UN-2798 [FIX] Fix WorkflowFileExecution stuck in EXECUTING status due to database connection errors
What
- Implemented centralized database retry mechanism with connection pool refresh for Django ORM operations
- Added automatic retry logic for Celery database backend operations
- Applied retry decorators to critical workflow chain components to prevent stuck executions
Why
- WorkflowFileExecution records were getting stuck in "EXECUTING" status when database connections were dropped
- Database connection errors in workflow chains were causing permanent execution failures without recovery
- Lack of unified retry mechanism across Django ORM and Celery SQLAlchemy operations
How
- Created
db_constants.pywith centralized error patterns, configuration, and logging templates - Implemented
db_retry.pywith decorator and context manager for Django ORM retry logic with connection pool refresh - Added
celery_db_retry.pyfor Celery SQLAlchemy backend retry with engine disposal - Applied
@db_retry()decorator to critical workflow chain methods in workflow execution modules
Can this PR break any existing features. If yes, please list possible items. If no, please explain why. (PS: Admins do not merge the PR without this section filled)

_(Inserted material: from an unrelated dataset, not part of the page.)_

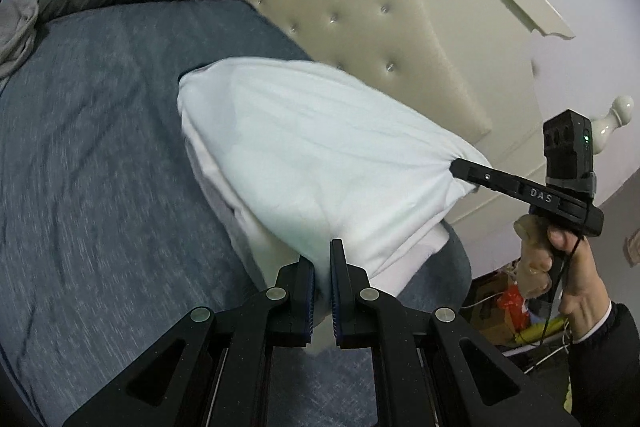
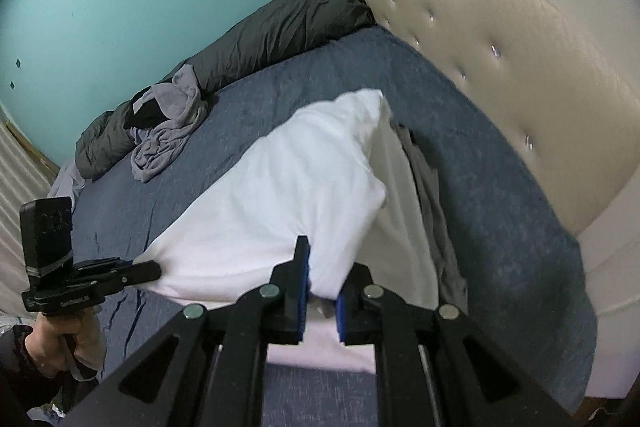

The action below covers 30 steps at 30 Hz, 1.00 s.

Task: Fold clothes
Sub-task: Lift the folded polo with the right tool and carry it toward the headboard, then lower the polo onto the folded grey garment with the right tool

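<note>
While the white garment (image 1: 312,155) hangs stretched above the blue bedspread (image 1: 100,147), each pair of tongs grips one edge of it. The left gripper (image 1: 322,263) has its jaws nearly closed on the near hem, cloth pinched between the blue pads. The right gripper (image 2: 322,267) is likewise clamped on white fabric (a fold bunches between its fingers). A dark duvet (image 2: 280,27) and a crumpled grey garment (image 2: 168,131) lie at the far side of the bed, beside the tufted cream headboard (image 2: 500,47).
</note>
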Each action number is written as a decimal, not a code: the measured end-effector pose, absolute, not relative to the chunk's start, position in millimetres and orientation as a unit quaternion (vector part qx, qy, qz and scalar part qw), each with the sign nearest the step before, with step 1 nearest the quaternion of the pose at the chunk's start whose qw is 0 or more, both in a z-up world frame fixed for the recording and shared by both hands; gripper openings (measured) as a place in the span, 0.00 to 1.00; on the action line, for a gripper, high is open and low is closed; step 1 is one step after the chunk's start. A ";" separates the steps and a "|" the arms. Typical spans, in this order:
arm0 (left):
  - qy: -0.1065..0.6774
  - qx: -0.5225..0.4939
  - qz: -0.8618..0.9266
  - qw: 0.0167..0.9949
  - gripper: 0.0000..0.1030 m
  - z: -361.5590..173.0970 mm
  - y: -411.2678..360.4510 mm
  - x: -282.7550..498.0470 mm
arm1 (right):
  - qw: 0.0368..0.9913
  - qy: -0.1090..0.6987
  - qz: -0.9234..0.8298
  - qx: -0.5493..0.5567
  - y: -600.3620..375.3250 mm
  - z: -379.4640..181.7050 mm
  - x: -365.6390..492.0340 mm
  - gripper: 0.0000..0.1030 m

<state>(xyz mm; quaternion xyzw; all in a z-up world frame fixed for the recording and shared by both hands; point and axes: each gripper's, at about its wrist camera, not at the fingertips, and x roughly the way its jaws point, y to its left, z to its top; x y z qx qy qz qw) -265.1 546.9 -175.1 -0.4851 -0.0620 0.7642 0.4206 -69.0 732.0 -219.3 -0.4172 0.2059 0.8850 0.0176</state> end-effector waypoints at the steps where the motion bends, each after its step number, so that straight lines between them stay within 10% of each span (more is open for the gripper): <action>1: -0.067 -0.488 0.763 0.420 0.06 -177.5 545.2 -263.2 | 0.019 0.211 0.883 -0.418 733.9 -222.6 -66.6 0.10; 25: -0.093 -0.527 0.729 0.426 0.06 -213.6 539.0 -243.6 | 0.016 0.307 0.850 -0.428 756.9 -276.8 -26.3 0.10; 30: -0.095 -0.520 0.744 0.409 0.16 -206.9 527.6 -247.4 | 0.049 0.321 0.844 -0.427 765.9 -281.2 -21.1 0.27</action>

- No - The retry mechanism is defensive and only activates on connection errors
- Existing functionality continues to work normally when database is healthy
- Retry delays are configurable via environment variables with sensible defaults
Database Migrations
- None required
Env Config
- Optional:
DB_RETRY_MAX_RETRIES(default: 3) - Optional:
DB_RETRY_BASE_DELAY(default: 1.0 seconds) - Optional:
DB_RETRY_MAX_DELAY(default: 30.0 seconds) - Optional:
CELERY_USE_BUILTIN_RETRY(default: False)
Relevant Docs
- Added comprehensive docstrings in all retry modules
- Centralized configuration documentation in
db_constants.py
Related Issues or PRs
- Jira Ticket: UN-2798
Dependencies Versions
- No new dependencies added
Notes on Testing
- Test with database connection interruptions during workflow execution
- Verify WorkflowFileExecution records complete successfully after temporary database outages
- Monitor retry logs to ensure proper backoff behavior
Screenshots
- N/A
Checklist
I have read and understood the Contribution Guidelines.
Summary by CodeRabbit
-
New Features
- Automatic retry for database operations across organization, usage, and workflow actions to reduce transient failures.
- Celery result backend gains hybrid, configurable retry with exponential backoff; background workers patched for greater resilience and stability.
-
Documentation
- Added sample environment variables documenting DB/Celery retry and connection pool options.
-
Chores
- Introduced environment-driven settings for retry counts/delays, connection timeouts, and SQL echo.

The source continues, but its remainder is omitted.